There are moments in the book when her language leaps from the page, demanding attention and delighting in its musicality, whether through internal rhymes, clever enjambments, or, perhaps most often, rhythm. 

The cloud bank is a mountain—
no, a continent—in the gun metal
sky and beneath it a cavalry
of trees, mostly oak, limbs rhyming

in Vs. Look closer to see the anarchy
of leaves—some refusing

to surrender even after three nights
of frost. What will it take?

There are also moments of arresting imagery rendered in novel and exacting language: “in a part of Pennsylvania where pickups/fly Confederate flags under a bruised//sky....”

But the real power of this collection derives from the way Murphy relates episodes from her life and the lives of family, friends, and neighbors with attention to both specific detail and how those local or private events intersect with universal concerns.

The poems that focus on individuals—“Sarah,” “Vaughn,” and especially “Poems for My Children’s Friends”—are particularly affecting.
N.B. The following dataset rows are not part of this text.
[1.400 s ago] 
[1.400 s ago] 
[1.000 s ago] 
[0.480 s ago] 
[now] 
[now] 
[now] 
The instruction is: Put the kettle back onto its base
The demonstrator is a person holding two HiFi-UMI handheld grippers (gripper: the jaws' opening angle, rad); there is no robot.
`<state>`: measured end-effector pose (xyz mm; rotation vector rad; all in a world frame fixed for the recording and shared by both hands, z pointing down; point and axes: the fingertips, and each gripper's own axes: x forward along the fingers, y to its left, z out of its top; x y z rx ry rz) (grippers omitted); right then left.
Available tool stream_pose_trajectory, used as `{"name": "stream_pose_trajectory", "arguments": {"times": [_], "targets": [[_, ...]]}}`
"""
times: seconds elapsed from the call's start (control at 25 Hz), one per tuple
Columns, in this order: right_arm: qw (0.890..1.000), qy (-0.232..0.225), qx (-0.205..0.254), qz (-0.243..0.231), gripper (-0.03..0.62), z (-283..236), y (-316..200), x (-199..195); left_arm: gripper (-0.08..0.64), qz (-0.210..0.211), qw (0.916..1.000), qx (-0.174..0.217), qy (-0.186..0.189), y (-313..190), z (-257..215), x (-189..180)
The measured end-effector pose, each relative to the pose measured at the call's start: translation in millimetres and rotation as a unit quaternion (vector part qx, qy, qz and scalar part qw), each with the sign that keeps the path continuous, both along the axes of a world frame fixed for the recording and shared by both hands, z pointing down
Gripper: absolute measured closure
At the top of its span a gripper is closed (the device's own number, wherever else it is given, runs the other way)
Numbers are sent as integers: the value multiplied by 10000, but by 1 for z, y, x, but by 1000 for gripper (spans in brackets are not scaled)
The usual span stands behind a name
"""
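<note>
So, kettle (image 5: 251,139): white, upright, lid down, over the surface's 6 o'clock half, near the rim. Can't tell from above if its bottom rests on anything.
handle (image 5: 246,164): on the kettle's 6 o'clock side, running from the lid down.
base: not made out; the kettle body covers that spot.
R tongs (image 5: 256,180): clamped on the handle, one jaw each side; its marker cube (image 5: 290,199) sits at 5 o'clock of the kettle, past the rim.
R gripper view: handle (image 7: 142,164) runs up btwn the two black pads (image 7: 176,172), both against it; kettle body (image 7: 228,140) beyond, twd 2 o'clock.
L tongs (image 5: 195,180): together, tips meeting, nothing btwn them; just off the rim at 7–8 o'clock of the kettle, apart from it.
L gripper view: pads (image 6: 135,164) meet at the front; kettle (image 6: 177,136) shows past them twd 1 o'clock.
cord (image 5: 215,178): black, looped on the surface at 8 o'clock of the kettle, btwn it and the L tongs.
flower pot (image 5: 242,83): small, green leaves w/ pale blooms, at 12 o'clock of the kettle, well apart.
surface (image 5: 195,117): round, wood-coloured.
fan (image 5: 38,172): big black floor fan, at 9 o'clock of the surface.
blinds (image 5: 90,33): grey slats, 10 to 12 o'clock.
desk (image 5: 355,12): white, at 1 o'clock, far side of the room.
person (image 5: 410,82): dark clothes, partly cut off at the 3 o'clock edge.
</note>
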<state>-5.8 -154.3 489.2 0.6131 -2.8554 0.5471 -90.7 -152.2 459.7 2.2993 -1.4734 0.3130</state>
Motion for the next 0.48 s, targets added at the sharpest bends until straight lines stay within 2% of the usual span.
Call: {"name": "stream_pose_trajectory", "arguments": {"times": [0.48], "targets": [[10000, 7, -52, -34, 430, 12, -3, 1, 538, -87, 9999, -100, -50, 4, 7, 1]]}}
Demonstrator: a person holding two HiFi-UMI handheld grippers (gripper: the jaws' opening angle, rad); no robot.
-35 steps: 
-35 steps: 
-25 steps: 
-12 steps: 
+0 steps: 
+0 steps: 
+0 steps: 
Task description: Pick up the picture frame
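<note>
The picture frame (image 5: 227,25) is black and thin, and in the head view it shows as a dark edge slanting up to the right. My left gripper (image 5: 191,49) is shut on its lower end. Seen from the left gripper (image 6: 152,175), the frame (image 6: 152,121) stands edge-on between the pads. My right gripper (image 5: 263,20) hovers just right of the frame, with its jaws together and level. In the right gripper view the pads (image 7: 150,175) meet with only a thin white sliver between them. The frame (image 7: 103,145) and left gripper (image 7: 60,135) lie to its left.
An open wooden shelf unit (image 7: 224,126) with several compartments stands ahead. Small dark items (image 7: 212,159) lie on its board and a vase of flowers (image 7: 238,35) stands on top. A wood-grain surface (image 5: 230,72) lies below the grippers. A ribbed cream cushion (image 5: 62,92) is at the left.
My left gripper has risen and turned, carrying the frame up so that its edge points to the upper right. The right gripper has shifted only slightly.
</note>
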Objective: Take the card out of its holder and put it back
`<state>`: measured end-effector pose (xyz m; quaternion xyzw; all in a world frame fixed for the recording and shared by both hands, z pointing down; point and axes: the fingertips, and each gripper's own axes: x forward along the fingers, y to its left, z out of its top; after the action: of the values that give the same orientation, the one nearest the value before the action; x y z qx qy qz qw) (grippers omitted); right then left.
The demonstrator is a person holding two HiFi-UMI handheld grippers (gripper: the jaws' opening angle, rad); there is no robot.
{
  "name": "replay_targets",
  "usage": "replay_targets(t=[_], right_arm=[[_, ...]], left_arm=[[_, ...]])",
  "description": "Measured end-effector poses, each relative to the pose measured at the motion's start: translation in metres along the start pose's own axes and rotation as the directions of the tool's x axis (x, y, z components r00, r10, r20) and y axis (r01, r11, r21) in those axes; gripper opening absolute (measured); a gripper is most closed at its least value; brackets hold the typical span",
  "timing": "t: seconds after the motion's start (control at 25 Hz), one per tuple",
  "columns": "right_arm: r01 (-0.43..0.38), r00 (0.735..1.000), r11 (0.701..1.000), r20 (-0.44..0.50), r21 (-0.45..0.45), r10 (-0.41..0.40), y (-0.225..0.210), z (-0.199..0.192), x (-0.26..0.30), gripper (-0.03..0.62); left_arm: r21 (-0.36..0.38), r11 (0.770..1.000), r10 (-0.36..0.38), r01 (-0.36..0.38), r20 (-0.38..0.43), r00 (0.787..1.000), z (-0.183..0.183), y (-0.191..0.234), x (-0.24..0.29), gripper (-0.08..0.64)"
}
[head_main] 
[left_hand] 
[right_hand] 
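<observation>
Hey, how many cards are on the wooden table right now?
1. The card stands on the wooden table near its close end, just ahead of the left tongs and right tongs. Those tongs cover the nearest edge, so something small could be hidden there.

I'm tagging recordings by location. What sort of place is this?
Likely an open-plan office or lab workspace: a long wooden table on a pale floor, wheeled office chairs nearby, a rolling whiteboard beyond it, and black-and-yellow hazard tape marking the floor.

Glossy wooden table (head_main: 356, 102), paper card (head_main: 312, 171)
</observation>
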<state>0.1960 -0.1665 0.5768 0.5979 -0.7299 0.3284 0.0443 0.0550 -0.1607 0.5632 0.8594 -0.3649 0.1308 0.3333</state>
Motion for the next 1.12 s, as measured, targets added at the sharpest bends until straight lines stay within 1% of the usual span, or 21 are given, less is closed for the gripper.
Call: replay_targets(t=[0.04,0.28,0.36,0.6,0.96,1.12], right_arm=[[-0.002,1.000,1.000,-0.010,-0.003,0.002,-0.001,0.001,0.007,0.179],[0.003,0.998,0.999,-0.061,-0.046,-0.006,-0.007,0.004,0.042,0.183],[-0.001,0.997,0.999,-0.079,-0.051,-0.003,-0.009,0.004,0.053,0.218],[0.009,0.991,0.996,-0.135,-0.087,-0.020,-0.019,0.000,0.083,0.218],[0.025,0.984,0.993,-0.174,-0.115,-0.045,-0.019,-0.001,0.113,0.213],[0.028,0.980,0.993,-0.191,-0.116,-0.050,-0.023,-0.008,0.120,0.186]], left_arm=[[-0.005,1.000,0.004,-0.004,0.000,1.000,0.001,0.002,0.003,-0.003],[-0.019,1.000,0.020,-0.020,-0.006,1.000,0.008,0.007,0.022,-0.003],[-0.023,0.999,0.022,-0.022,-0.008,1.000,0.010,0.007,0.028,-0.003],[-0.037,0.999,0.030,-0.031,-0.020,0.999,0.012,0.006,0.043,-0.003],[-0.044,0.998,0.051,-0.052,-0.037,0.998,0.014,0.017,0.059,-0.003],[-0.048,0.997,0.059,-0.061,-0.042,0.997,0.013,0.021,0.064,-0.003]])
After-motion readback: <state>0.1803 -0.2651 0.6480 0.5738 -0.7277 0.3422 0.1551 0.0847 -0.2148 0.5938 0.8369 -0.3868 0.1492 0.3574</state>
They share unadorned stories in simple language that nonetheless draw the reader’s attention to people and events that can feel removed from our day-to-day lives until suddenly they’re not: suicide, overdose, problematic marriages, harassment, fear, politics, murder, gender, racial injustice, and sexuality. 

Fluent in Blue is a diverse collection that spans the speaker’s lifetime and includes joyful poems (“That First Summer”), loving family poems from good times and bad, and poems that take thoughtful looks at people who would be easy to judge. (“The Strip Mall of Second Chances” describes a doctor who lost her license for illegally prescribing opioids and works as a cashier at a department store.)  

The longer poems use their structure to add resonance and deepen readings, with stanzas referring back to earlier stanzas with new information and new meaning. Throughout the collection, poems connect to each other, sometimes explicitly and often thematically and stylistically, underlining Murphy’s central concerns of justice, linguistic play, individual lives, and the ways those lives intersect, for better or worse. 

Halfway into the book, Murphy places “When One Has Lived a Long Time in a Small Town,” a poem that crystallizes many of this collection’s strengths, connecting the townsfolk, events in the town’s history, the speaker’s personal history, and empathy for others through two dozen stanzas that layer on one another, flowing from one to the next while also calling back to earlier moments and setting up resonances later in the poem. Like the collection as a whole, the poem connects the personal and the communal, the private and the public, in ways that suggest our individual lives are inseparable from the lives of others.